■ **THE PROBLEM**
Extract each record and reproduce it exactly.

■ **DATA EXTRACT**
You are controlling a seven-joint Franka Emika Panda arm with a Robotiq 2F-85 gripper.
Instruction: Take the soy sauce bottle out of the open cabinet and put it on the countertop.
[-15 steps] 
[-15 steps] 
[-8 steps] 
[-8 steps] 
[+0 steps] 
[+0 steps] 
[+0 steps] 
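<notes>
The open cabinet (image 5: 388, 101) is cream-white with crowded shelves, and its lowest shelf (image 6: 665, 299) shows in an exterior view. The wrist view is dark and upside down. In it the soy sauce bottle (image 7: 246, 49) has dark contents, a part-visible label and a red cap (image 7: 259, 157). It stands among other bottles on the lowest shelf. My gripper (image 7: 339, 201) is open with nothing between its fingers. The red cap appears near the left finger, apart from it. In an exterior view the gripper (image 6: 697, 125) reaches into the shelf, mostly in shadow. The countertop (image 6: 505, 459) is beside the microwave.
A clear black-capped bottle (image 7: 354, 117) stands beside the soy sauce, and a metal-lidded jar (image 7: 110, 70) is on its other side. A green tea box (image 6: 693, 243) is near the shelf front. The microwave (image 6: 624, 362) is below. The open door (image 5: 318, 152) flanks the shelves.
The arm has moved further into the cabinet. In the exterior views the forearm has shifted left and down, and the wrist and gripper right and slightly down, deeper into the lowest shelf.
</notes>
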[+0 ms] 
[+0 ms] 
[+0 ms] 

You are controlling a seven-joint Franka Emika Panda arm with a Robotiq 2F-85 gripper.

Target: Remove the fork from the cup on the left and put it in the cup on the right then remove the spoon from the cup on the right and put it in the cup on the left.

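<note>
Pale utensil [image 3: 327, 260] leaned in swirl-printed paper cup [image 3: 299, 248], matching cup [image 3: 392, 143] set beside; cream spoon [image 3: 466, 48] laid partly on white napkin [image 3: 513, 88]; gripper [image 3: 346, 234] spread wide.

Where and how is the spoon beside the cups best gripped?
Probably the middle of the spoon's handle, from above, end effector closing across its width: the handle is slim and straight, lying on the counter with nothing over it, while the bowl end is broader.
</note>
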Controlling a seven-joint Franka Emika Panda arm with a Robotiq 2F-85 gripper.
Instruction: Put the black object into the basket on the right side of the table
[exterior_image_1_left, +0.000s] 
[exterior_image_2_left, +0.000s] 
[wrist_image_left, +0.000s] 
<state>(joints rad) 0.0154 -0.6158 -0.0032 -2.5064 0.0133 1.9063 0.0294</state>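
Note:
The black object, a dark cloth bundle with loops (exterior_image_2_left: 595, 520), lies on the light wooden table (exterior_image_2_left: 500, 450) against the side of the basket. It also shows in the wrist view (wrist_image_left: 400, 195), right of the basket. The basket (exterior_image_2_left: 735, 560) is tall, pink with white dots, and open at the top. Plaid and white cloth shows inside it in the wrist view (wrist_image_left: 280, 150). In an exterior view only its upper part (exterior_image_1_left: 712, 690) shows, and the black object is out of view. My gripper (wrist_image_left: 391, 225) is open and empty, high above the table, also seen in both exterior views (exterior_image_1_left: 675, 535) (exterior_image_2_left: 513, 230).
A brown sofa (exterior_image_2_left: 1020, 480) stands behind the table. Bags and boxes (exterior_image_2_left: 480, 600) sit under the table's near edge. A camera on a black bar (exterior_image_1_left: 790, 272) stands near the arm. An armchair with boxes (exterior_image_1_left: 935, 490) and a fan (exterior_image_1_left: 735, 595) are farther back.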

■ **REPLY TO THE EXERCISE**
You are controlling a seven-joint Franka Emika Panda arm with a Robotiq 2F-85 gripper.
Instruction: Take the soy sauce bottle out of the open cabinet and put it on the countertop.
[-15 steps] 
[-15 steps] 
[-8 steps] 
[-8 steps] 
[+0 steps] 
[+0 steps] 
[+0 steps] 
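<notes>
The open cabinet (image 5: 388, 101) is cream-white with crowded shelves, and its lowest shelf (image 6: 665, 299) shows in an exterior view. The wrist view is dark and upside down. In it the soy sauce bottle (image 7: 246, 49) has dark contents, a part-visible label and a red cap (image 7: 259, 157). It stands among other bottles on the lowest shelf. My gripper (image 7: 339, 201) is open with nothing between its fingers. The red cap appears near the left finger, apart from it. In an exterior view the gripper (image 6: 697, 125) reaches into the shelf, mostly in shadow. The countertop (image 6: 505, 459) is beside the microwave.
A clear black-capped bottle (image 7: 354, 117) stands beside the soy sauce, and a metal-lidded jar (image 7: 110, 70) is on its other side. A green tea box (image 6: 693, 243) is near the shelf front. The microwave (image 6: 624, 362) is below. The open door (image 5: 318, 152) flanks the shelves.
The arm has moved further into the cabinet. In the exterior views the forearm has shifted left and down, and the wrist and gripper right and slightly down, deeper into the lowest shelf.
</notes>
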[+0 ms] 
[+0 ms] 
[+0 ms] 

You are controlling a seven-joint Franka Emika Panda arm with a Robotiq 2F-85 gripper.

Target: Remove the fork from the cup on the left and put it in the cup on the right then remove the spoon from the cup on the right and put it in the cup on the left.

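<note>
Pale utensil [image 3: 327, 260] leaned in swirl-printed paper cup [image 3: 299, 248], matching cup [image 3: 392, 143] set beside; cream spoon [image 3: 466, 48] laid partly on white napkin [image 3: 513, 88]; gripper [image 3: 346, 234] spread wide.

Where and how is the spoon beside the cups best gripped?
Probably the middle of the spoon's handle, from above, end effector closing across its width: the handle is slim and straight, lying on the counter with nothing over it, while the bowl end is broader.
</note>
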Controlling a seven-joint Franka Emika Panda arm with a Robotiq 2F-85 gripper.
Instruction: Put the black object into the basket on the right side of the table
[exterior_image_1_left, +0.000s] 
[exterior_image_2_left, +0.000s] 
[wrist_image_left, +0.000s] 
<state>(joints rad) 0.0154 -0.6158 -0.0032 -2.5064 0.0133 1.9063 0.0294</state>
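Note:
The black object, a dark cloth bundle with loops (exterior_image_2_left: 595, 520), lies on the light wooden table (exterior_image_2_left: 500, 450) against the side of the basket. It also shows in the wrist view (wrist_image_left: 400, 195), right of the basket. The basket (exterior_image_2_left: 735, 560) is tall, pink with white dots, and open at the top. Plaid and white cloth shows inside it in the wrist view (wrist_image_left: 280, 150). In an exterior view only its upper part (exterior_image_1_left: 712, 690) shows, and the black object is out of view. My gripper (wrist_image_left: 391, 225) is open and empty, high above the table, also seen in both exterior views (exterior_image_1_left: 675, 535) (exterior_image_2_left: 513, 230).
A brown sofa (exterior_image_2_left: 1020, 480) stands behind the table. Bags and boxes (exterior_image_2_left: 480, 600) sit under the table's near edge. A camera on a black bar (exterior_image_1_left: 790, 272) stands near the arm. An armchair with boxes (exterior_image_1_left: 935, 490) and a fan (exterior_image_1_left: 735, 595) are farther back.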

This exercise requires no further output.